On a vu fleurir ces jours-ci sur les réseaux sociaux le mot-clé « balance ton bahut » où des jeunes filles collégiennes ou lycéennes ont pu dénoncer via cette référence, les pratiques de leurs bahuts interdisant certaines tenues (notamment le fameux crop top) jugées provocantes.
Il est révoltant de voir se manifester à travers ces directives particulières de certains établissements notamment publics, une forme d’intégrisme républicain visant à stigmatiser les tenues des filles. Le ministre Blanquer a lui-même parlé de tenue républicaine, et de tenue normale – qu’est-ce que cela veut donc dire ? Nul ne le sait. La tenue républicaine n’a rien de normal, c’est une expression tout à fait nouvelle, et elle est en lien avec l’intégrisme dénoncé plus haut.

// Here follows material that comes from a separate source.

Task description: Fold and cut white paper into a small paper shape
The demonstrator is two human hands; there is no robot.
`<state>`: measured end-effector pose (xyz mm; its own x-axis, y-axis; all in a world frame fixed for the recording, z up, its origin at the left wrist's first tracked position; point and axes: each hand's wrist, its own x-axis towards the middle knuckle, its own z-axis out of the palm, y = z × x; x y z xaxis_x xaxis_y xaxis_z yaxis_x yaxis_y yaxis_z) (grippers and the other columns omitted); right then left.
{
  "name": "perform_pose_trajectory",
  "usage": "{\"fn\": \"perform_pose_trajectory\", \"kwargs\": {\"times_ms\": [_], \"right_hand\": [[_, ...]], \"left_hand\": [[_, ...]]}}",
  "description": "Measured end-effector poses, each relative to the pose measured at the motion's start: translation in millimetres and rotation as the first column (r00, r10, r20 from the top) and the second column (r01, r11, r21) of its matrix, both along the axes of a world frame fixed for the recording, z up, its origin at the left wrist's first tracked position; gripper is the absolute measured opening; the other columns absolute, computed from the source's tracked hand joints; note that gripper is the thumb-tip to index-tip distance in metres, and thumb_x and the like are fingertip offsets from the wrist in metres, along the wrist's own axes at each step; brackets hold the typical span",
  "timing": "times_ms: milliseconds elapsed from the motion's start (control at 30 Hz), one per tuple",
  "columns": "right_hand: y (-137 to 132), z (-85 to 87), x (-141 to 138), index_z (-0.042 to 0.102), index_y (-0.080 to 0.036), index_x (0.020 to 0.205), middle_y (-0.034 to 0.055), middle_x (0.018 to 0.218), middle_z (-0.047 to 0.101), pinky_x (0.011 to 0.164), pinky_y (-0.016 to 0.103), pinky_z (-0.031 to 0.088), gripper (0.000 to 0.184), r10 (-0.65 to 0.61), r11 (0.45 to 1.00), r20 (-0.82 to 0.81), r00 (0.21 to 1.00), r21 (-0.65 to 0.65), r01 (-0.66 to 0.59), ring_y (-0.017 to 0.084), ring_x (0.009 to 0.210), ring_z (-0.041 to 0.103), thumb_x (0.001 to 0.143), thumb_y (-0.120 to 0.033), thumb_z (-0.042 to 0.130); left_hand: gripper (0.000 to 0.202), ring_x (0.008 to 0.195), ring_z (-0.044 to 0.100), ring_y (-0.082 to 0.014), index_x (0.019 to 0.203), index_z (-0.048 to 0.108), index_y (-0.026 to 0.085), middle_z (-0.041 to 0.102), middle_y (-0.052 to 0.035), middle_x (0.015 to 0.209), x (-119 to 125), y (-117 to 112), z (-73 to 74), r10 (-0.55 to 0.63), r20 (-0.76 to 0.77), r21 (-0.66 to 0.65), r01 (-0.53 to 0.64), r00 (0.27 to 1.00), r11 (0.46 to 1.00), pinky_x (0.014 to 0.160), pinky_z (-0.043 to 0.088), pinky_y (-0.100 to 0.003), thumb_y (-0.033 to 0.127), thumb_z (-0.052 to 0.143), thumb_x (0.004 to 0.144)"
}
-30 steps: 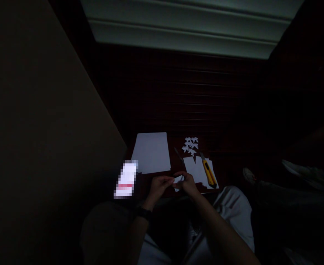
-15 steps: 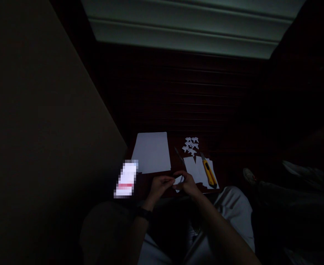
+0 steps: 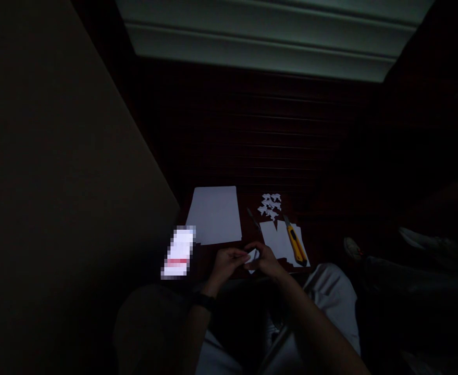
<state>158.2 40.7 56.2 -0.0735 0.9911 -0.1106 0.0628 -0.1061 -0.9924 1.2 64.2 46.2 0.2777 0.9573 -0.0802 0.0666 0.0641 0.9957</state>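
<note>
A small piece of white paper (image 3: 253, 255) is held between my two hands at the near edge of the dark table. My left hand (image 3: 227, 263) pinches its left side with thumb and fingertips. The fingers of my right hand (image 3: 267, 259) curl round its upper and right side. Just beyond my right hand lie cut white paper sheets (image 3: 274, 238), with a yellow utility knife (image 3: 296, 244) across them. A thin pen-like tool (image 3: 253, 219) rests left of these sheets. Several small white cut or folded paper shapes (image 3: 270, 204) sit in a cluster farther back.
A stack of white paper (image 3: 215, 214) lies on the table's left part. Left of it is a bright, pixelated phone-like object (image 3: 178, 252). A wall (image 3: 76, 156) rises on the left. Another person's shoe (image 3: 353, 249) and legs show at the right. The room is dim.
The paper between my hands has tilted slightly, and my left fingertips have shifted a little to the right across it. The other things lie as before.
</note>
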Motion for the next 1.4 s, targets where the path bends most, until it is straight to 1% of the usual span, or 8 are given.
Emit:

Plus encore, la polémique – en lien avec le mouvement à l’œuvre contre les violences sexuelles sous toutes leurs formes – démontre que le chemin est encore long avant d’arriver au stade de l’égalité des sexes : les regards républicains des garçons ne sauraient voir les corps dénudés interdits des filles. Cela a déjà été écrit (et pourquoi pas le réécrire) : ces mesures favorisent le culte de la femme réifiée, objet sexuel – qui doit, selon le rythme qu’on lui impose, montrer ou non son corps et ses formes, à tel moment ou à un autre – c’est-à-dire en réalité se soumettre au contrôle masculin sur son existence.
L’adolescente à qui l’on interdit de porter son crop top car jugé trop provocant (« les garçons seraient déconcentrés ») se voit prise au piège de cette première soumission : « tu ne porteras pas cela car la chose de désirs que tu es n’a pas à se manifester dans l’enceinte scolaire, mais en dehors ».
Il est alors fondamental de repenser ce lieu qu’est l’école (notamment publique) afin de ne pas laisser prospérer ces discours puritains, par exemple en réinventant les programmes scolaires en y faisant large place aux études sur les conquêtes féministes, sur l’inégalité des sexes à travers l’Histoire – que ces points deviennent centraux, qu’ils fassent partie d’une éducation civique à part entière. Il est important – je le crois – dans ces instants d’hypersensibilisation autour de ces questions des violences sexuelles, de voir que l’école a son rôle à jouer pour défaire les préjugés et les représentations sexistes, en changeant son modèle afin de voir advenir une école de l’émancipation, d’où l’élève ressortirait plus critique sur le monde, en étant déterminé à le changer.
Cette école n’interdirait donc pas ces tenues, car alors l’égalité des sexes rétablie par les programmes scolaires, les outils de formation de l’esprit fournis à l’élève masculin lui permettrait de ne plus voir sa camarade comme un objet mais comme un alter ego.
Nous en sommes loin, pour autant cette lutte contre les violences et préjugés sexistes redouble récemment en intensité, elle ne faiblira pas : elle a déjà une place de choix dans le débat public et il est à espérer qu’il sera bientôt normal de penser la refonte de nos modes de vie à travers cette problématique essentielle.